Work request.
Look below for the line that contains "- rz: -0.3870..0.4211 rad", then copy it and each following line exactly, through and including the line that contains "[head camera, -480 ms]".

*** Data in this exercise ***

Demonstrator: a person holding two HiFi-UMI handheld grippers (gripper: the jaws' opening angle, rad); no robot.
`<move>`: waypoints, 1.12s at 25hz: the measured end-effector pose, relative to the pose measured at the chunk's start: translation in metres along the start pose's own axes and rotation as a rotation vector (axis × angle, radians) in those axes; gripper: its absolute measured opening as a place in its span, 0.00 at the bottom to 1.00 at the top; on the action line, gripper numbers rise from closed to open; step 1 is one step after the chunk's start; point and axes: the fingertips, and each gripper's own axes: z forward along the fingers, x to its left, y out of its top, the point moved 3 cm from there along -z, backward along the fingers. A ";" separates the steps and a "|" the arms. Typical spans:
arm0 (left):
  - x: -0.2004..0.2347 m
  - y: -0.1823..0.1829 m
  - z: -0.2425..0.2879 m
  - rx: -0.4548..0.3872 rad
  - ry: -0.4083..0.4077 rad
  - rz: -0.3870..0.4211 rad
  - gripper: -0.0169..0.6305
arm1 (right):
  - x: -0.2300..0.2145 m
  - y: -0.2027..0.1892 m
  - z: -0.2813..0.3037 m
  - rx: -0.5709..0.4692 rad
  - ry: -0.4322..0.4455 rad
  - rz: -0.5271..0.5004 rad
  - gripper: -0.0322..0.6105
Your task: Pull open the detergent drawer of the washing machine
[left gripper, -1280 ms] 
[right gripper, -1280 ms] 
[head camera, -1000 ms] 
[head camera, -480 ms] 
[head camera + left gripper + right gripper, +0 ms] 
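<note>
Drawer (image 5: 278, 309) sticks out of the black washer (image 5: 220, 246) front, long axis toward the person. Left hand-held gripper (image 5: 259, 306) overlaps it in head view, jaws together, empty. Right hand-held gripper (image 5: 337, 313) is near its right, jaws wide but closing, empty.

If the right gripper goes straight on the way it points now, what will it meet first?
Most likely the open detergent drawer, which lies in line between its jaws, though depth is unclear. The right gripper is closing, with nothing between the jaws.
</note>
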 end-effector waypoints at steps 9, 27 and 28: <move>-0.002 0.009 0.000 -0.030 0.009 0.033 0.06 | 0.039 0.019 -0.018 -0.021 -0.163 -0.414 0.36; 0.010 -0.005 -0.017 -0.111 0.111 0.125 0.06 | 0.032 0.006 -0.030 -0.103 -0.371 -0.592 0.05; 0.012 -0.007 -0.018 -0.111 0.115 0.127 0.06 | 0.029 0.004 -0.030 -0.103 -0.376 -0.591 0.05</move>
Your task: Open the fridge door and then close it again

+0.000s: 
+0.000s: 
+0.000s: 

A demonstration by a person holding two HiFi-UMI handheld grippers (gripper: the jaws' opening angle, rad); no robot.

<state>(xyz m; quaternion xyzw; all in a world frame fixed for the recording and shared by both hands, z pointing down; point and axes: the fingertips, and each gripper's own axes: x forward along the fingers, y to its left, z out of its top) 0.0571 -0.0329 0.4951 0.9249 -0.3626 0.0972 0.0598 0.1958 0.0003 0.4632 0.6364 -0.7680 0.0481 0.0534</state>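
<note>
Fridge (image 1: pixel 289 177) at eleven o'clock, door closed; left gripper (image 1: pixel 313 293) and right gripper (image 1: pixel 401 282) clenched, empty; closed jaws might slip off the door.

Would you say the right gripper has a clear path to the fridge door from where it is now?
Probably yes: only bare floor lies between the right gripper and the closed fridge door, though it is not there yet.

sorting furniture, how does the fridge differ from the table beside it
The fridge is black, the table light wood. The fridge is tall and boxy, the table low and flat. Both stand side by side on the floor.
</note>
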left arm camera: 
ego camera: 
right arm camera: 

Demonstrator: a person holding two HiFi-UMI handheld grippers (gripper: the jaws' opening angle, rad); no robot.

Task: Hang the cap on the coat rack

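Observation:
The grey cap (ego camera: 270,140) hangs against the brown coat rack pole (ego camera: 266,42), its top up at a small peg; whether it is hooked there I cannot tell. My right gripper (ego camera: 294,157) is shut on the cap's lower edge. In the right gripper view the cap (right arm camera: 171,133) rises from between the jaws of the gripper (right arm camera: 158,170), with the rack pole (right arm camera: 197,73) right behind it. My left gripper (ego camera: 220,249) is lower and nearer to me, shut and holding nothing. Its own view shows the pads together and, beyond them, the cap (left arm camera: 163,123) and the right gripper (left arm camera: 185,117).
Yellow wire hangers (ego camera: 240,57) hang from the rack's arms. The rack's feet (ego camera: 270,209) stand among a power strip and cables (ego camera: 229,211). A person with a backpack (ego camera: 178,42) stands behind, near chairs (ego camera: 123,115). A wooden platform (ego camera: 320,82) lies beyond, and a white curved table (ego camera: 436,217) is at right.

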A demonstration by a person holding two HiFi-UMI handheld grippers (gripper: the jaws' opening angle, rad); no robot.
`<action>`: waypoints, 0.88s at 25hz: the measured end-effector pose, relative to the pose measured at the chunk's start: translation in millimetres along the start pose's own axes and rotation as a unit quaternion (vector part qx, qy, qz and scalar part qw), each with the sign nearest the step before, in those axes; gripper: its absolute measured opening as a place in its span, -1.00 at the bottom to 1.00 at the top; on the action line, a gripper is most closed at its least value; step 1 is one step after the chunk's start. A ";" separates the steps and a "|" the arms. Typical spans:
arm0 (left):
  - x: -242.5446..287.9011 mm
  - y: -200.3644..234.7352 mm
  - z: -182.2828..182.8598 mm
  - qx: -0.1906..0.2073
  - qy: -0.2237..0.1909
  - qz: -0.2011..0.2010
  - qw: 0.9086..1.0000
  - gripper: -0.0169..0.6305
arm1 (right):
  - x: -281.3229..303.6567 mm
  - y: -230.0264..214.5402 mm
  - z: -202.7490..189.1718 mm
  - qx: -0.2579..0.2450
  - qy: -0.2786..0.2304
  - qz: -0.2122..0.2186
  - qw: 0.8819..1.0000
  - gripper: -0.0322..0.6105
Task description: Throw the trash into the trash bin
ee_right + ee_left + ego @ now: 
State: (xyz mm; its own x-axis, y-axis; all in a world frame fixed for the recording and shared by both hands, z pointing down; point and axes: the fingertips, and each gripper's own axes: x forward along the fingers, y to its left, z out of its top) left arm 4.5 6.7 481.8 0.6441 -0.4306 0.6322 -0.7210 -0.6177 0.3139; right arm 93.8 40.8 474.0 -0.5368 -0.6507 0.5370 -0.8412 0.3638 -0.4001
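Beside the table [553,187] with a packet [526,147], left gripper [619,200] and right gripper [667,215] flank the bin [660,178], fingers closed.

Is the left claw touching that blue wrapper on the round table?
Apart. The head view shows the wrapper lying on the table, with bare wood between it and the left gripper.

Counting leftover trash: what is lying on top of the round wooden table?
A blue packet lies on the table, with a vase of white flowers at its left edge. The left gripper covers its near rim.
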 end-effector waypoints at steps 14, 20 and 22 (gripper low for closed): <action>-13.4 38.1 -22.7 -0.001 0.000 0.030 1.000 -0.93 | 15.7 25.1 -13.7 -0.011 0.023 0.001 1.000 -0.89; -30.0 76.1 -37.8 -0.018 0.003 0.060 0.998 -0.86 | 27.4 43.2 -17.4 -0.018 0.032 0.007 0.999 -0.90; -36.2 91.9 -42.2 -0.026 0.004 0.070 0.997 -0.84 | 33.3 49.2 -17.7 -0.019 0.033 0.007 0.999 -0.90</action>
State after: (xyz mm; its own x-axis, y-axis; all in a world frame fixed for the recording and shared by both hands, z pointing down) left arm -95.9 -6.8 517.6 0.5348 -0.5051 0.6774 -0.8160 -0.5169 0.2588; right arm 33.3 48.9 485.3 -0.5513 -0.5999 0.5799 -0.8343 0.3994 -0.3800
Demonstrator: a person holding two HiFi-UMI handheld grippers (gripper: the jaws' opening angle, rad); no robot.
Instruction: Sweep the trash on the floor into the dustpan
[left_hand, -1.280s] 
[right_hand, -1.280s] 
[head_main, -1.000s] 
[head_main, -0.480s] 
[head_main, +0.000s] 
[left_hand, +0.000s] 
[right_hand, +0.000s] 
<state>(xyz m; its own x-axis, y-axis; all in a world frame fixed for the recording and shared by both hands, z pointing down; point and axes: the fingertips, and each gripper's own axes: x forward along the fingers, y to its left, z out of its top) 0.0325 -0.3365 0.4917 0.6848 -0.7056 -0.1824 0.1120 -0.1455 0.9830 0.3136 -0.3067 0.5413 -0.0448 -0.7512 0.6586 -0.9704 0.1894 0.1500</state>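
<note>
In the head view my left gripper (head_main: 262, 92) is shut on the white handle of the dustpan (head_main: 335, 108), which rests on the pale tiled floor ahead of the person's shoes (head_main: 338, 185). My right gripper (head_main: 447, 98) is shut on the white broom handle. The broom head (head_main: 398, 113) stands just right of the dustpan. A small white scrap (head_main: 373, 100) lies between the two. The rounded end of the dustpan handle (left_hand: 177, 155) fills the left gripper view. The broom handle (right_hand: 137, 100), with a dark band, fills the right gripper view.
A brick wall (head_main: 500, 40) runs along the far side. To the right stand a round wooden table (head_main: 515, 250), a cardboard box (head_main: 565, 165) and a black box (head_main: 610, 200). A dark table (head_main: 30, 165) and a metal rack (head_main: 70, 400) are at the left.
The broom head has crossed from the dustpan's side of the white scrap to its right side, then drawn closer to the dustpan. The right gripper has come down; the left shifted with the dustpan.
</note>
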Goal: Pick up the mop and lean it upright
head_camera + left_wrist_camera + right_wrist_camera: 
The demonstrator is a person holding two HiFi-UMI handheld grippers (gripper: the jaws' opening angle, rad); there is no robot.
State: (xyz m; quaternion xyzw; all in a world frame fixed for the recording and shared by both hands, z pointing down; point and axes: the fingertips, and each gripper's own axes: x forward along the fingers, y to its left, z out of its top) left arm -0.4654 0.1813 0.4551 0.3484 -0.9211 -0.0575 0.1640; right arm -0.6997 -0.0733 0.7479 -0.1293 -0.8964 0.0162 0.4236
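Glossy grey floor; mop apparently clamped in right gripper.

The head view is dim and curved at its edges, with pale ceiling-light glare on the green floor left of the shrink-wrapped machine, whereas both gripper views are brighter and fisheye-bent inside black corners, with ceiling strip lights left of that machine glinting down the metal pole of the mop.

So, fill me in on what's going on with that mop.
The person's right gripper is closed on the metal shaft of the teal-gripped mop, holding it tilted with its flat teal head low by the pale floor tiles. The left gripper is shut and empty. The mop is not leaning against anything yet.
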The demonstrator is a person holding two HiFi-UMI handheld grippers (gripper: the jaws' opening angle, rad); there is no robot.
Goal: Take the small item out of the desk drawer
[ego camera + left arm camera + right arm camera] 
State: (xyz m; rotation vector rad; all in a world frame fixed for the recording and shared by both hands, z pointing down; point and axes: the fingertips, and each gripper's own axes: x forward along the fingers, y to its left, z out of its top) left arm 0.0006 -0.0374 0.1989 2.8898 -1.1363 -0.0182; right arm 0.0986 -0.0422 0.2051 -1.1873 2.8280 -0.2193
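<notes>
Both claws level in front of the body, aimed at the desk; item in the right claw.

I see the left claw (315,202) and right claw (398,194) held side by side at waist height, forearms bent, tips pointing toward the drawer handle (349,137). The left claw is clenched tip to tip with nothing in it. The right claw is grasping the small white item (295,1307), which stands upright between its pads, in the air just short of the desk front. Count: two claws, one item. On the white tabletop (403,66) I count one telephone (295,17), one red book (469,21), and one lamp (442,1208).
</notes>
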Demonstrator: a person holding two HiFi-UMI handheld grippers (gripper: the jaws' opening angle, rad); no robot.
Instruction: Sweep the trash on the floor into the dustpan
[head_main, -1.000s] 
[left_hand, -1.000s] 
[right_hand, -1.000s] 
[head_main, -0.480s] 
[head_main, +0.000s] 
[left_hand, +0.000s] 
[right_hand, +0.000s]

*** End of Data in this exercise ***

Problem solution.
  - rz: -0.3870..0.4211 rad
  - gripper: -0.0169..0.6305
arm1 (right):
  - x: -0.2300..0.2145 m
  - y: -0.2027..0.1892 m
  - z: -0.2813..0.3037 m
  - rx: -0.5709..0.4692 rad
  - ry: -0.4322..0.4455 rad
  - rz: -0.5271..0.5004 rad
  - gripper: -0.0322..0.6105
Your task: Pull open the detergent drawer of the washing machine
[left gripper, -1280 ms] 
[right gripper, -1280 ms] 
[head camera, -1000 ms] 
[head camera, -480 ms] 

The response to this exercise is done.